While I don’t have anything to prove in my running – those days were over when I proved my father wrong in completing the Penang Bridge Half Marathon umpteen years ago – I do want to continue challenging myself. Can I extend myself a little longer, a little faster? That’s the unfinished business end of my running. And it’s always good to have the spectre of unfinished business hanging over your shoulder because it keeps you going during the lean times. For me anyway. I’m that type who needs challenges to keep me going. The day I no longer have the fire in me will be the day I’ll find it hard to stay the course.
It’s difficult not to be stirred watching the 40th running of the New York City Marathon late last night. The sight of the elites, some floating efficiently, some not but all super fast, always thrills. What ramped up the excitement factor were the familiar sights of the race route and the cheers of the spectators. The long stretch of Brooklyn’s 4th Avenue where I was cheered on, the nonchalant Hasidic Jews crossing the road in Williamsburg (the men’s lead pack nearly ran into one!), the climb up the Pulaski Bridge at the halfway mark and exiting the Queensborough Bridge into the roar of the 1st Avenue. The painful slog up the 1st Avenue and into The Bronx. And the finish.
Then there were the performance of the “seniors” who rolled back the years – Meb who made 2009 his year, the annual trademark crazy surge by Ramaala up the 1st Avenue in response to the screams of the crowd, the number of mothers (4 apparently!
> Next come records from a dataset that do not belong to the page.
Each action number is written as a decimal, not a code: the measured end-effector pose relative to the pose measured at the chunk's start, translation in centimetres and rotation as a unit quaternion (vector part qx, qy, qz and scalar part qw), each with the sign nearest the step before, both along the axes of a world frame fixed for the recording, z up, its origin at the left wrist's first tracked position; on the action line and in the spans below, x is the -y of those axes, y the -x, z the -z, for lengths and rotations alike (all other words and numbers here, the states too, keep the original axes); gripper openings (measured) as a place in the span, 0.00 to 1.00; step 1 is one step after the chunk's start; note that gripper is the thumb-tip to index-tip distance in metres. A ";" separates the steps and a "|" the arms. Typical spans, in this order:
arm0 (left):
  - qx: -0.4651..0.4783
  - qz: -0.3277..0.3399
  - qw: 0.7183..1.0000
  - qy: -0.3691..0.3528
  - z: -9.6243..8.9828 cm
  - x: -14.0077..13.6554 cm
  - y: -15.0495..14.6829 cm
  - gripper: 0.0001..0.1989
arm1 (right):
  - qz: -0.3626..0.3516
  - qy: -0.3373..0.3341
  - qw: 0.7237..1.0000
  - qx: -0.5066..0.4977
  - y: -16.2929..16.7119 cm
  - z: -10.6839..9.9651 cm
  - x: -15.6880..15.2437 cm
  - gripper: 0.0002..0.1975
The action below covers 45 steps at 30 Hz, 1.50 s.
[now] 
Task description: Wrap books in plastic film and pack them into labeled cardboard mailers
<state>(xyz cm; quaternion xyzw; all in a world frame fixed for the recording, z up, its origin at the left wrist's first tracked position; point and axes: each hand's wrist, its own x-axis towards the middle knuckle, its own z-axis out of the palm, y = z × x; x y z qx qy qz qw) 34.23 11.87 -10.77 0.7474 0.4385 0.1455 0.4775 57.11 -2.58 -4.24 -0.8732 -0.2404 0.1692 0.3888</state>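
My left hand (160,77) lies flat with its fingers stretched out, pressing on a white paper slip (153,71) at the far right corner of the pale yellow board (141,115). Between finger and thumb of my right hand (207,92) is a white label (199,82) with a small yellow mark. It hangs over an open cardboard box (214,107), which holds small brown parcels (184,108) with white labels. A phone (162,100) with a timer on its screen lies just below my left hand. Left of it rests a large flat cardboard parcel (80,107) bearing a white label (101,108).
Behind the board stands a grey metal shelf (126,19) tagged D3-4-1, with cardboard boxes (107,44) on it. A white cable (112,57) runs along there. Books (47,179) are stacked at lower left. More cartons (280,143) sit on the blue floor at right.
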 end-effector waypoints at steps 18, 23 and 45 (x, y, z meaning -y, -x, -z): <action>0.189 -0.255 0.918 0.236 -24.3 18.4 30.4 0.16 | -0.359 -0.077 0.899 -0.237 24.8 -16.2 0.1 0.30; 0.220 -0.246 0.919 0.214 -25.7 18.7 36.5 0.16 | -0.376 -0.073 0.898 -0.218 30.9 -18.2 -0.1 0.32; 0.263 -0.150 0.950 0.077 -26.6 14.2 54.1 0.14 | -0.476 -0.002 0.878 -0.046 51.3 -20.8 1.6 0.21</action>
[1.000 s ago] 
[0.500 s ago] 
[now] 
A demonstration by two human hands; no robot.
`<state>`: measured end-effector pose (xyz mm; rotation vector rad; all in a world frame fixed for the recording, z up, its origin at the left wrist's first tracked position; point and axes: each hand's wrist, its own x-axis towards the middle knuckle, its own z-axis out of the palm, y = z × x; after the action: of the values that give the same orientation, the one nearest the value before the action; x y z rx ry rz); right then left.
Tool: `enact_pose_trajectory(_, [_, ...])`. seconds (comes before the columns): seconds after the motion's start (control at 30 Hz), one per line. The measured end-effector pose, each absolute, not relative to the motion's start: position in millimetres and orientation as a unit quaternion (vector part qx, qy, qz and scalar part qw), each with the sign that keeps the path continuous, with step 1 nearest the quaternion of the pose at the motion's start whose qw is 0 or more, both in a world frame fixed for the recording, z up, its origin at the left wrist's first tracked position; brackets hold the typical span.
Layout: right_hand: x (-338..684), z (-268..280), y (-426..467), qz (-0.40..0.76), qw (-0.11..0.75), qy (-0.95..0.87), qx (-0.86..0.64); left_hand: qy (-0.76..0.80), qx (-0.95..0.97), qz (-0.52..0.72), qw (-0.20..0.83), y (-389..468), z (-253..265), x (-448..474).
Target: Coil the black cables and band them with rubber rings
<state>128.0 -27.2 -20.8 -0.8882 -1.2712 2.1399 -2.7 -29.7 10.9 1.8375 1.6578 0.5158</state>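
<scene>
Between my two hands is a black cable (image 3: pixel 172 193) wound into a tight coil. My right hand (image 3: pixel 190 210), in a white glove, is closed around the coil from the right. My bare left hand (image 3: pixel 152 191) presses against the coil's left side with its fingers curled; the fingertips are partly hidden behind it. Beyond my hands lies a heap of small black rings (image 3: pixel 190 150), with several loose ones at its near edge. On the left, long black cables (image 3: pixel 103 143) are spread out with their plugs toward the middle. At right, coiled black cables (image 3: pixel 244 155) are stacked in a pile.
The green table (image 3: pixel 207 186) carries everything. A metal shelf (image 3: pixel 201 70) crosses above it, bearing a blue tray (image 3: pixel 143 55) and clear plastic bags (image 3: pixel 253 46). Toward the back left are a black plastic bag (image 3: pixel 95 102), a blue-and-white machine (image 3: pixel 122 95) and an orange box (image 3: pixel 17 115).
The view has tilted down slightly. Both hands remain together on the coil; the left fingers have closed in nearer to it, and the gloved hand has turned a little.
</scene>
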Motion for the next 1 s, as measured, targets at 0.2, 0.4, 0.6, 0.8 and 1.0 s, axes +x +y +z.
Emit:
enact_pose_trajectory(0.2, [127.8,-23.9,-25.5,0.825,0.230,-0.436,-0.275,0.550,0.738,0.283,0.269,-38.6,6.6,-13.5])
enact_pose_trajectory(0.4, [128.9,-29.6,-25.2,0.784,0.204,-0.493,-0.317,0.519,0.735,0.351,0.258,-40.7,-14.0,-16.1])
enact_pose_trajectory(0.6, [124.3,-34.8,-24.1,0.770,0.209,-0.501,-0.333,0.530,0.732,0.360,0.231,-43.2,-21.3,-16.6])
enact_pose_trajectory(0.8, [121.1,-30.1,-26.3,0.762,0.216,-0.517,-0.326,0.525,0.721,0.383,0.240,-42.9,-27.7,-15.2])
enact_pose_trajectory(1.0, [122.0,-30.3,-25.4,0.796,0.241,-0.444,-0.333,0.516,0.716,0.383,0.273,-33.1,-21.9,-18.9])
Champ Derartu Tulu is a 37 year old mother of two) in the women’s lead pack of 5. They all debunked the myth that you get slower with age. Plus the celebrities and VIPs, Ed Norton (3:48.01), Anthony Edwards (4:08.20 missing his sub-4 target), Alanis Morissette (4:28.45, hopefully with less angst than apparent in her songs!) and George Hirsch, 75, former publisher of the RW magazine (an amazing 4:06.14 finishing alongside longtime friends and fellow running luminaries Amby Burfoot and Bill Rodgers).
The cap it all off, I checked out the typically inspiring New York Times feature called Marathon Voices and the NY Times’ photo coverage of the event begs to be checked out. Splendid photos and amazing stories. ER’s Anthony Edwards who was joined by Tegla Loroupe in yesterday’s race, Team Hoyt, Major Phil Packer were interviewed in Marathon Voices. But the best stories of all are told by normal and unassuming everyday people like you and I, everyone as uplifting as the one before. If all those don’t get you out of the door, I don’t what will.
Anyway, here’s what I learn from the feature. All good advice to share.
- Running must be fun.
- Running need not be just a time away from routine, make it an exploration.
- You need not be an athlete before you start becoming a runner.
- Everyone who crosses the finish line are as happy as the winner.
- Be great at what you’re good at.
- Take one day at a time.
- Inspiration is everywhere.
- It’s never too late and one is never too old to start.
- Our health is our responsibility, we owe it to ourselves to take our health seriously.
All these make me feel like I haven’t fought hard enough to regain the lost and important part of me. That will all change.